King Jonathan N, Panteri Alessandro, Graille Melanie, Seewald Wolfgang, Friton Gabriele, Desevaux Cyril
Companion Animal Development, Elanco Animal Health, Basel, Switzerland.
Preclinical, Elanco Centre de Recherche Santé Animale, St-Aubin, Switzerland.
BMC Vet Res. 2016 Jun 23;12(1):124. doi: 10.1186/s12917-016-0734-4.
Combined use of angiotensin-converting enzyme inhibitors and nonsteroidal anti-inflammatory drugs may induce acute kidney injury in humans, especially when combined with diuretics. The objective of this investigation was to evaluate the effects of benazepril, robenacoxib and their combination in healthy cats. In each of two studies (study 1 followed by study 2), 32 healthy cats were randomised to one of four groups (n = 4 male and 4 female cats per group) in a parallel-group design. The groups received orally once daily for 7 days either placebo (control group), benazepril, robenacoxib or benazepril plus robenacoxib. In study 2, all groups received in addition 0.5 mg/kg furosemide twice daily by subcutaneous injection for 7 days.
Benazepril, robenacoxib and their combination were well tolerated as evidenced from lack of clinical signs and no negative effects on body weight, feed consumption and clinical chemistry, haematology and urinalysis variables. The primary endpoint of the study was the glomerular filtration rate (GFR), which was estimated from the plasma clearance of iohexol. In the absence of furosemide, GFR was significantly higher in cats receiving the combination of benazepril plus robenacoxib compared to the other three groups, and was also significantly higher in females receiving only benazepril compared to the control.

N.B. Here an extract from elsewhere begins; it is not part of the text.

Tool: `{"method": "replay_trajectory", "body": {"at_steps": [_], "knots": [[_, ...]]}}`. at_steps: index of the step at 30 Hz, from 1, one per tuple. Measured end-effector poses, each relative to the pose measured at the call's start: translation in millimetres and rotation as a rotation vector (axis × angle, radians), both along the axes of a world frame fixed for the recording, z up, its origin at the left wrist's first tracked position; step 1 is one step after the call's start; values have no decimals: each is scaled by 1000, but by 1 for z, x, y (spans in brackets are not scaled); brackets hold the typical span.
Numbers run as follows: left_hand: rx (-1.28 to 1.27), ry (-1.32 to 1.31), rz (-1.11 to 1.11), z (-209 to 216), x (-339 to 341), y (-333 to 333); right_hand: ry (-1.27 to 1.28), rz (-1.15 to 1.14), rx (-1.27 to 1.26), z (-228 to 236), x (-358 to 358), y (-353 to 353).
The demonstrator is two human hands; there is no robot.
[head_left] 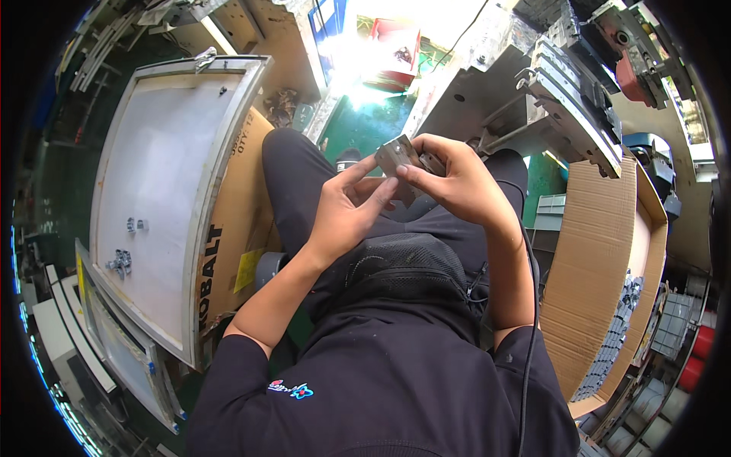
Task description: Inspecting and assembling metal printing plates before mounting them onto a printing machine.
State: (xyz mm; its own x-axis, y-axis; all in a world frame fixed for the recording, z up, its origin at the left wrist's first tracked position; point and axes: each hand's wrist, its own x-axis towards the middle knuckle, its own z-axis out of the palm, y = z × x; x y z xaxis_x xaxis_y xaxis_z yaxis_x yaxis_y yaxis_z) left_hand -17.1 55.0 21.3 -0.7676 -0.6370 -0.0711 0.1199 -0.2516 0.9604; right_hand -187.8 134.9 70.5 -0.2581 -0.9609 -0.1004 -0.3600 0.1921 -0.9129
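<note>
Above my lap, both hands are closed on a grey bent metal bracket (396, 156) with flat faces and small holes. My left hand (346, 202) pinches its left side, thumb and fingers pressed on the metal. On the other side, my right hand (457, 179) grips it with the thumb on the near face. More metal shows under the right fingers; whether it belongs to the same piece I cannot tell. To my left, small metal parts (119, 263) lie in two little groups on a white framed panel (160, 167).
The panel rests on a cardboard carton (247, 179). At right an open cardboard box (590, 266) holds rows of metal parts (618, 327). Heavy metal machinery (571, 99) juts in at the upper right. A red bin (392, 53) stands ahead. A black cable (533, 282) runs past my right arm.
</note>
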Motion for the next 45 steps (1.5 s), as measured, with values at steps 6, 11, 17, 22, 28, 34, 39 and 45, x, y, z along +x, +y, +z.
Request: {"method": "replay_trajectory", "body": {"at_steps": [6, 11, 17, 22, 28, 34, 39, 45], "knots": [[63, 21, -5, -2, 2, -1, 23, 8, 54, 6, 4, -2], [81, -2, 35, -3, 2, -1, 29, -13, 28, -4, 4, -3], [51, -21, 64, -6, 2, -7, -35, -99, -66, -18, 8, -1], [73, -106, -8, -11, 3, -10, -114, -87, -42, -28, 9, 2], [110, -82, 7, -13, 1, -11, -143, -108, -14, -32, 8, 4], [111, -103, 20, -20, 1, -16, -173, -180, -49, -34, 13, 5], [85, -118, -7, -19, 1, -18, -240, -235, -23, -27, 21, 7], [113, -127, -39, -20, 2, -20, -268, -244, -60, -25, 20, 10]]}}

Administration of furosemide induced diuresis, reduced GFR and activated the renin-aldosterone-angiotensin system, evidenced from increased plasma renin activity and plasma aldosterone concentrations. Compared to the control group in cats treated with furosemide, GFR was increased by benazepril (females only) but decreased by robenacoxib (males only). Benazepril, robenacoxib and their combination significantly inhibited the increase in plasma aldosterone induced by furosemide.
The combination of benazepril and robenacoxib was well tolerated and either increased or had a neutral effect on GFR in healthy cats without or with concomitant furosemide. The combination of benazepril and robenacoxib reduced plasma aldosterone concentrations increased by furosemide. It is recommended to test the efficacy and safety of the combined use of benazepril and robenacoxib in cats with clinical disease, notably proteinuric chronic kidney disease.

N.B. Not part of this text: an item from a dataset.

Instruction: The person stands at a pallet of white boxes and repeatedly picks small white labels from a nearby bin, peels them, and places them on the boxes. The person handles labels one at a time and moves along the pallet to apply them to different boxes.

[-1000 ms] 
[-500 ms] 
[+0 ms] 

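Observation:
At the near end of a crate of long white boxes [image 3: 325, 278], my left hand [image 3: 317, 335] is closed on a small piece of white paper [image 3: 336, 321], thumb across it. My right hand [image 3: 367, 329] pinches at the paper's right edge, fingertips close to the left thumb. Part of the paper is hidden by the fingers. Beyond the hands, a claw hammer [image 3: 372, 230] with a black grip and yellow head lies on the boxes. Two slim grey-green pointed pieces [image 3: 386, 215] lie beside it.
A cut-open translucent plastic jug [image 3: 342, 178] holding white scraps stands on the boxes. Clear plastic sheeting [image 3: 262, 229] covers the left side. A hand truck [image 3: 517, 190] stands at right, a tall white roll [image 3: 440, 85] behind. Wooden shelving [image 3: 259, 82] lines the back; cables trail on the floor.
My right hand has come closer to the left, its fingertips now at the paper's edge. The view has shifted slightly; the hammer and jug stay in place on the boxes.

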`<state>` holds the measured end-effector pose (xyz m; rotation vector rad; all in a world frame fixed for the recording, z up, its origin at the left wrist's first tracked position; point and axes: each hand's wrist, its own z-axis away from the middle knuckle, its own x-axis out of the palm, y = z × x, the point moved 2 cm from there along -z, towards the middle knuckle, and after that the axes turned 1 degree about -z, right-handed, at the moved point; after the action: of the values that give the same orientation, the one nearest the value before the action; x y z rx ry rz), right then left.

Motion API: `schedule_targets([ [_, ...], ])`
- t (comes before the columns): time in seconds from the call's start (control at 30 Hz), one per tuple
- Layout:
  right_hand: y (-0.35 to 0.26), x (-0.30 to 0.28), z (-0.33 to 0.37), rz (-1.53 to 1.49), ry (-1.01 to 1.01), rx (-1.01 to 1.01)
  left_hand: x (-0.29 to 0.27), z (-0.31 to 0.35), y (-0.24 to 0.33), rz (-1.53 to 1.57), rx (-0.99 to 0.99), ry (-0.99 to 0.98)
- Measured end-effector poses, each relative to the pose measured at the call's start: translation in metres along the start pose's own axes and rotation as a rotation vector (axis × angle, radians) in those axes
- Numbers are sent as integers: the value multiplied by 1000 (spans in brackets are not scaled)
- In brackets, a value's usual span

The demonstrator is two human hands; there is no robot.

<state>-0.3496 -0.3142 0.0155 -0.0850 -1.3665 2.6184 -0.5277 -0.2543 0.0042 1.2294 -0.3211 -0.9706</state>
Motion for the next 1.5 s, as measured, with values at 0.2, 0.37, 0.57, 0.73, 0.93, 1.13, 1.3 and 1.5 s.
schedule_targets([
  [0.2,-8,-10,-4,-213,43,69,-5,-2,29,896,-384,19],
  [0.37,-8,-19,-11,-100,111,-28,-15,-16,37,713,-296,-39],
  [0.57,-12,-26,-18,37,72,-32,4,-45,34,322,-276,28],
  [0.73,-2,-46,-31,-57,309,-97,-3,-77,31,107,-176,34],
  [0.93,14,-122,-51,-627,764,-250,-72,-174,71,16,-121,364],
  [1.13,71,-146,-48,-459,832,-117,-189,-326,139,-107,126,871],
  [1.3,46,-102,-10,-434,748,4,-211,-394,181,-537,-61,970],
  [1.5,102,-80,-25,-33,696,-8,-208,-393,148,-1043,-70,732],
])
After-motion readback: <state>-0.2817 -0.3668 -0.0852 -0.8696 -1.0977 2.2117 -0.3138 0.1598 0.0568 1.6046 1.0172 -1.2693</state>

血管紧张素转换酶抑制剂与非甾体抗炎药联合使用可能会在人类中诱发急性肾损伤,尤其是与利尿剂合用时。本研究的目的是评估贝那普利、罗贝考昔及其组合对健康猫的影响。在两项研究(研究1之后是研究2)中,每组32只健康猫被随机分为四组(每组4只雄性和4只雌性猫),采用平行组设计。各组每天口服一次,持续7天,分别给予安慰剂(对照组)、贝那普利、罗贝考昔或贝那普利加罗贝考昔。在研究2中,所有组还每天两次皮下注射0.5mg/kg速尿,持续7天。

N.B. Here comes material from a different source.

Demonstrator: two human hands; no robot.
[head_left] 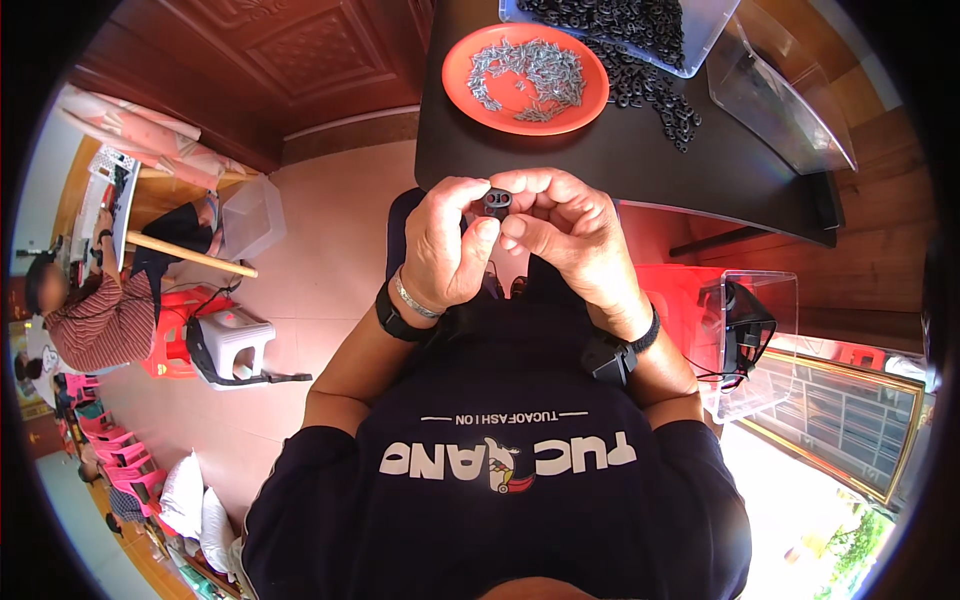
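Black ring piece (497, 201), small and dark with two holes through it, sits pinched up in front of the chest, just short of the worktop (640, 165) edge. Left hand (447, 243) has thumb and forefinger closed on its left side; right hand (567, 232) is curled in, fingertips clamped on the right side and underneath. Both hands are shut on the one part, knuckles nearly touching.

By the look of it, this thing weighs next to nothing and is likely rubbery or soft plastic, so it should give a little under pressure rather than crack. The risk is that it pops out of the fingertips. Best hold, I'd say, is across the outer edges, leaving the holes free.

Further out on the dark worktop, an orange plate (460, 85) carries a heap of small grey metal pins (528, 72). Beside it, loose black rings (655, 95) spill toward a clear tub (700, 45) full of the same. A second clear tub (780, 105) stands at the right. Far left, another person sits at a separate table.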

贝那普利、罗贝考昔及其组合耐受性良好,这从缺乏临床症状以及对体重、采食量、临床化学、血液学和尿液分析指标无负面影响得到证明。该研究的主要终点是肾小球滤过率(GFR),通过碘海醇的血浆清除率来估计。在没有速尿的情况下,接受贝那普利加罗贝考昔组合的猫的GFR显著高于其他三组,仅接受贝那普利的雌性猫的GFR也显著高于对照组。速尿的给药诱导了利尿,降低了GFR并激活了肾素 - 醛固酮 - 血管紧张素系统,这从血浆肾素活性和血浆醛固酮浓度的增加可以看出。与接受速尿治疗的猫的对照组相比,贝那普利使GFR升高(仅雌性),而罗贝考昔使GFR降低(仅雄性)。贝那普利、罗贝考昔及其组合显著抑制了速尿诱导的血浆醛固酮的增加。
贝那普利和罗贝考昔的组合耐受性良好,在健康猫中无论有无速尿同时使用,对GFR要么升高要么有中性作用。贝那普利和罗贝考昔的组合降低了速尿引起的血浆醛固酮浓度升高。建议在患有临床疾病,尤其是蛋白尿性慢性肾病的猫中测试贝那普利和罗贝考昔联合使用的疗效和安全性。